■ Supplied entries ■

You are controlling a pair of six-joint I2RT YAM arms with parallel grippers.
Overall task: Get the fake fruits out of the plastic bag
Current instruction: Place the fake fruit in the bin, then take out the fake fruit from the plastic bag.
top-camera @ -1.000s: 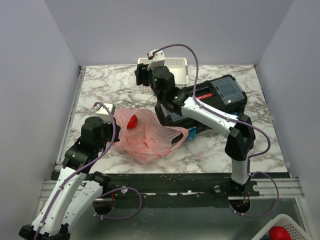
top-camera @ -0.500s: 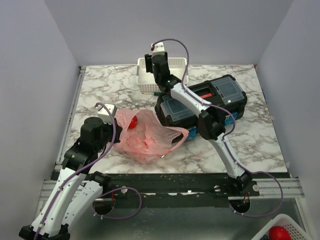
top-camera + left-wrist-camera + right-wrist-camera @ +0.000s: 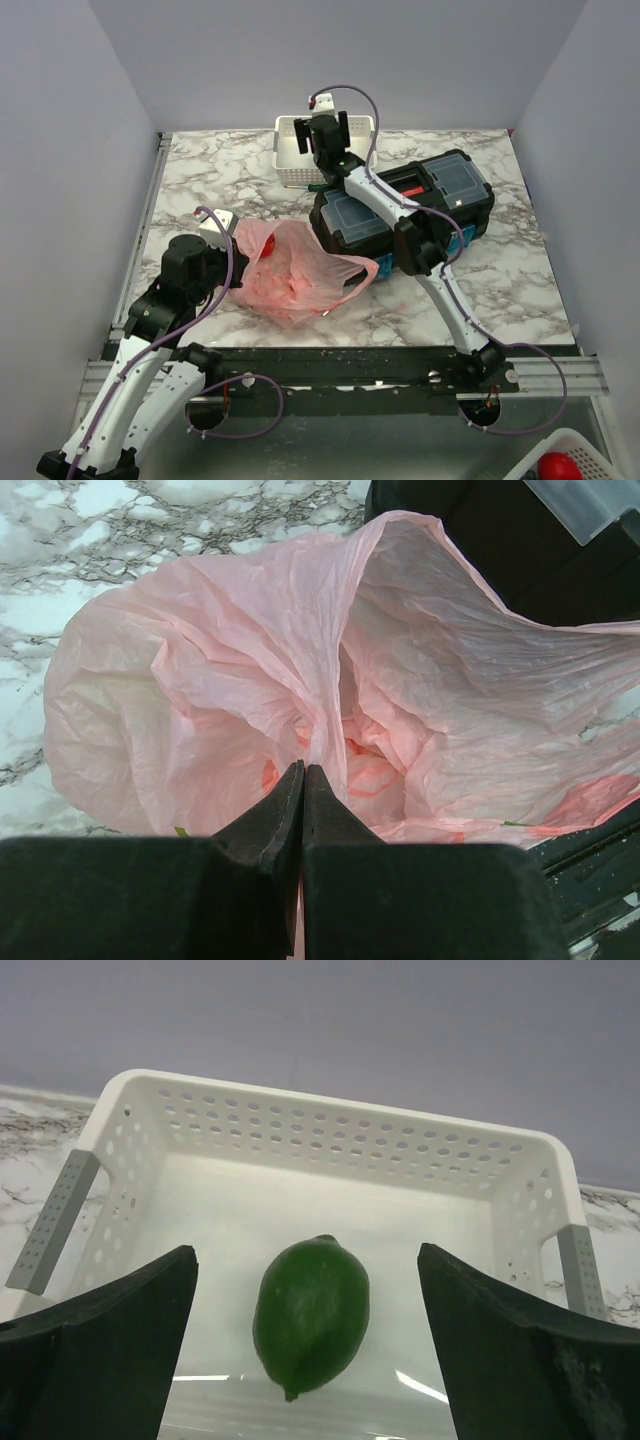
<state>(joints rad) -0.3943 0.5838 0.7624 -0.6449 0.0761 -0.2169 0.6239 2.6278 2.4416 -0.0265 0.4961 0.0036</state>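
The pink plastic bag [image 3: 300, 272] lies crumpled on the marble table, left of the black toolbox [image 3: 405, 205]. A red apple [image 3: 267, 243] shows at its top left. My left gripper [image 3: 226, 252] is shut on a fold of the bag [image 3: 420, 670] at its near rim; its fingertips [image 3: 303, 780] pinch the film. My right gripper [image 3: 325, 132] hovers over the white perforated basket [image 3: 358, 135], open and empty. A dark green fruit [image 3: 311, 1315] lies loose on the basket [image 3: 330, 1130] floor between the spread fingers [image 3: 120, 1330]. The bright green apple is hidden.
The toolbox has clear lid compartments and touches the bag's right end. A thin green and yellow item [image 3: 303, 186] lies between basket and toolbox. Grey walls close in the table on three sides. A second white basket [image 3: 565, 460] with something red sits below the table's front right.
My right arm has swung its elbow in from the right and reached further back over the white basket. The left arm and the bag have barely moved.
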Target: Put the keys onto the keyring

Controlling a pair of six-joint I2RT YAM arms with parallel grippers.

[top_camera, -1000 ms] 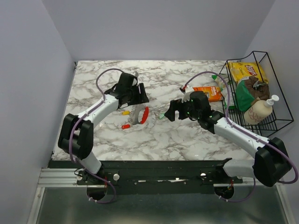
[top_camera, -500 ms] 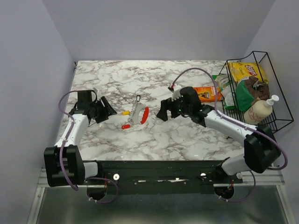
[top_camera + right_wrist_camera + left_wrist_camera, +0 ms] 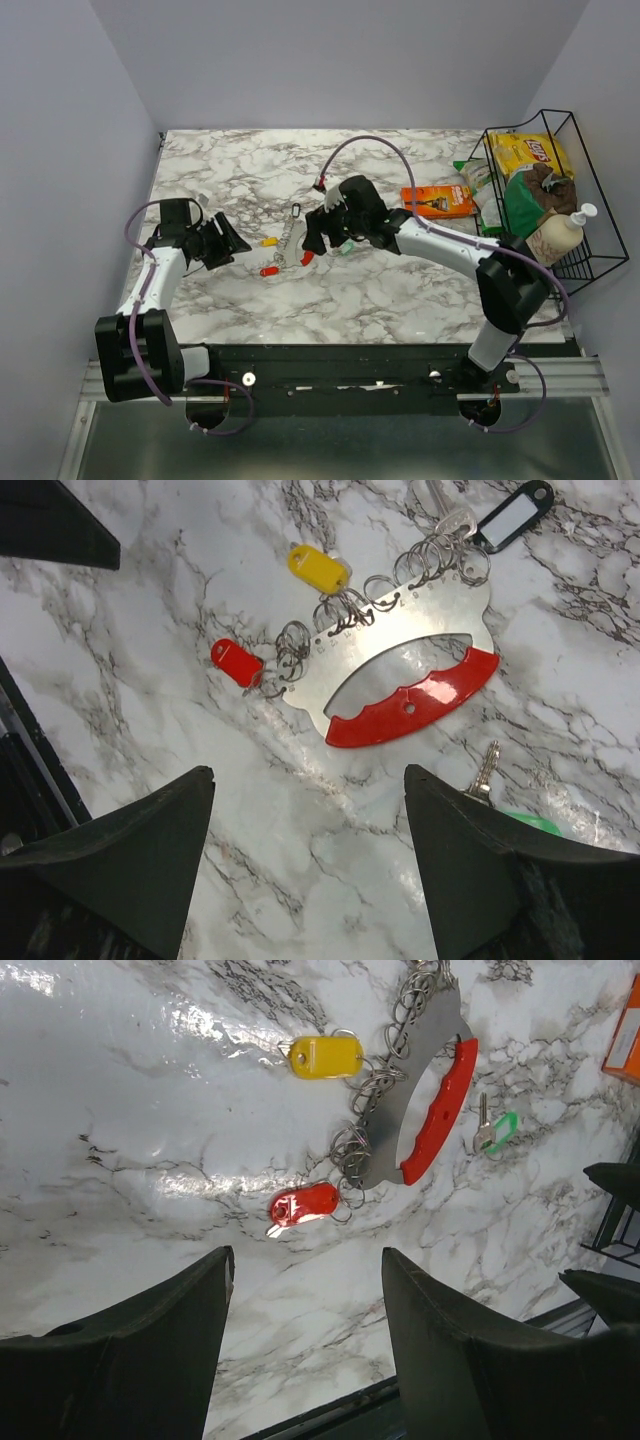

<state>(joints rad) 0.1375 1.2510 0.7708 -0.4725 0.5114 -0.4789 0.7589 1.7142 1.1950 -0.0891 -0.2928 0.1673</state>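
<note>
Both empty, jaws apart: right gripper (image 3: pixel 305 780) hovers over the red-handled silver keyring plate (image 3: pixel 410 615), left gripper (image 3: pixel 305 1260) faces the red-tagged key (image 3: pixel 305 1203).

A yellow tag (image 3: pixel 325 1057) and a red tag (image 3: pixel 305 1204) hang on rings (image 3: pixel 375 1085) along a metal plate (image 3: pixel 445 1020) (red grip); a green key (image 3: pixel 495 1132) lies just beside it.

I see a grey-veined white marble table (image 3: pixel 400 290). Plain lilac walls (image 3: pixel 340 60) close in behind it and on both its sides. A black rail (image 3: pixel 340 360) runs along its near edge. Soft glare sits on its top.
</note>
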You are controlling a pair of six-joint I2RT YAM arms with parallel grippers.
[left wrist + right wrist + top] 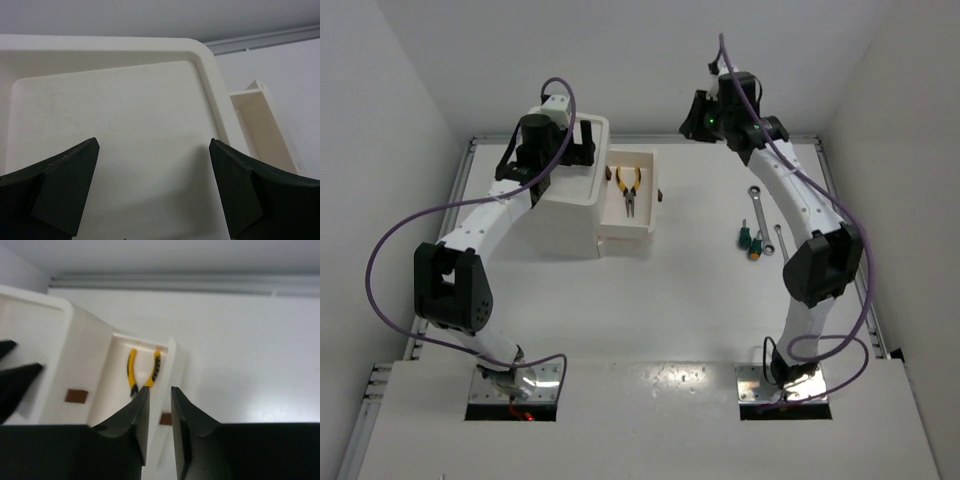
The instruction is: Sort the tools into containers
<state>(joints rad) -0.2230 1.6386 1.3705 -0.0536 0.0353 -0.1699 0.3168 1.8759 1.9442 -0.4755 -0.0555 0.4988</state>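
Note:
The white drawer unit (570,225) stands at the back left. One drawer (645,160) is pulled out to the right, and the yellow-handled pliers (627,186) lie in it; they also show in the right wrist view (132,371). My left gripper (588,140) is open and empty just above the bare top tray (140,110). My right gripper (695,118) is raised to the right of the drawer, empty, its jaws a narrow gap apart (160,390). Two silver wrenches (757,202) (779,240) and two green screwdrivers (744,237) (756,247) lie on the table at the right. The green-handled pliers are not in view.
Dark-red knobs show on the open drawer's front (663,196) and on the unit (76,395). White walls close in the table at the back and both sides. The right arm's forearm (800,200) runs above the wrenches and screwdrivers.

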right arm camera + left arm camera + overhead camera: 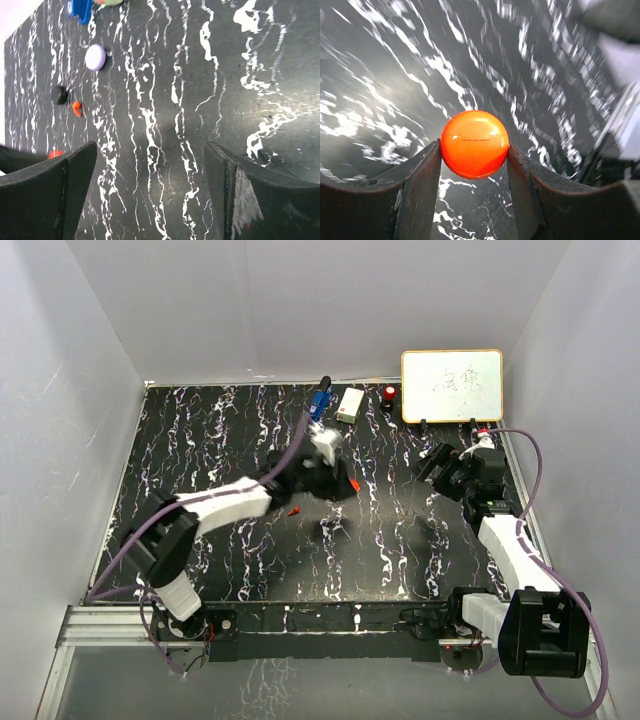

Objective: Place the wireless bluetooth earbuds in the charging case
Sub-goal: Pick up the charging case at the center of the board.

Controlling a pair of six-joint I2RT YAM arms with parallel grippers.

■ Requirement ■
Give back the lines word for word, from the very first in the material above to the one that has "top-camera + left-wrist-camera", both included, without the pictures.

■ Exercise output ■
You are controlling a pair of six-joint I2RT YAM arms with parallel grippers.
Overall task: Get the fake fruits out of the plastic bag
Current instruction: Place the fake fruit in the bin, then take out the fake fruit from the plastic bag.
top-camera @ -1.000s: 
top-camera @ -0.500s: 
top-camera + left-wrist-camera + right-wrist-camera @ +0.000s: 

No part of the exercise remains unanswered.